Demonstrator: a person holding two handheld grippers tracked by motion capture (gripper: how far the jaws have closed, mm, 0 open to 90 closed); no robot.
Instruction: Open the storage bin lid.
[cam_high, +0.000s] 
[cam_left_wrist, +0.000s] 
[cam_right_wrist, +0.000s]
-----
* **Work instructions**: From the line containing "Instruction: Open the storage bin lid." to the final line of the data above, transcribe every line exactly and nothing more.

* **Answer for the task**:
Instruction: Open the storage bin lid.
[cam_high, +0.000s] 
[cam_left_wrist, +0.000s] 
[cam_right_wrist, +0.000s]

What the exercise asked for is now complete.